Module 1 - Integrated Decision Units (IDUs) for Land Use Suitability Modeling#

1. Introduction#

“Land units, or land-mapping units, are areas with and qualities that differ sufficiently from those of other land units to affect their suitability for different land uses.”

As suggested by the title, the workshop deals with creating Integrated Decision Units (IDUs), a vector geographic data represented in polygons. Two major applications of IDU includes:

demarcation of a tract of land into smaller (homogeneous) parcels
creation of (mapping) units for geospatial analysis

We introduce a technical solution for creating IDUs in QGIS. We will begin by introducing the conceptual framework IDU is based on; then, moving onto QGIS functions that are involved in the particular solution; and, finally, looking at an example of the THLD District in Ghana.

2. Datasets Description#

The homogeneity of an IDU is determined by land properties or attributes, such as soil, land cover, slope, elevation, etc. Therefore, these information should be utilized in the creation of IDUs. As to which specific ones to use, it is often a combined result of data availability and the spatial scale of the particular question at hand. In general, the more datasets are involved in the process of creating IDUs the more complicated (in terms of granularity) the IDU system will be. In this workshop, we used two datasets: (1) land cover and (2) soil drainage.

Land Cover

Land cover is used because it reflects the condition of the land surface, which is directly related to the potential land use. For example, when developing a new town, land that is classified as "closed forest" would require more labor than land that is "open forest." Therefore, it is useful to consider land cover when creating IDUs.

Soil Drainage

Soil drainage is used because it reflect the permeability of the land surface in natural conditions, which usually indicative to the landform and environmental characteristics of the land.

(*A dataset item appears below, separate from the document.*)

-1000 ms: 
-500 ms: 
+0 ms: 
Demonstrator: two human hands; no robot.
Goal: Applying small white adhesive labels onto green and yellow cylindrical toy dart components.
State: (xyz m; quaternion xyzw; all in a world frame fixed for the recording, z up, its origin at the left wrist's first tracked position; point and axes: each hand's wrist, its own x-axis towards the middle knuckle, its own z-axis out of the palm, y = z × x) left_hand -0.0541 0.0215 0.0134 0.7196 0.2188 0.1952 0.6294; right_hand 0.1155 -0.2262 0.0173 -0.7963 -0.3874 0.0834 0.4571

🔔 Download and Use the Datasets

The datasets can be found at here. It is organized by two Districts Assembly of Ghana, namely Asante Akim Central (AAC) District and Twifo-Hemang Lower Denkyira (THLD) District. THLD datasets are used as examples in the following training materials, whereas AAC datasets will be used for the exercise. To download the datasets, simply click here, which will download the entire GALUP repository as a zip file. Unzip the downloaded file and navigate to the appropriate location to use the datasets.

ID	File Name	Data Format	Type	Description
1	gas_station.shp	vector	point	Gas station locations in Ghana

3. Key Functions#

The table below shows all of the tools used in this module. You can find out more information about each tool by following the attached link. Later, we will take a more in depth look at 6 functions that are key to this workflow.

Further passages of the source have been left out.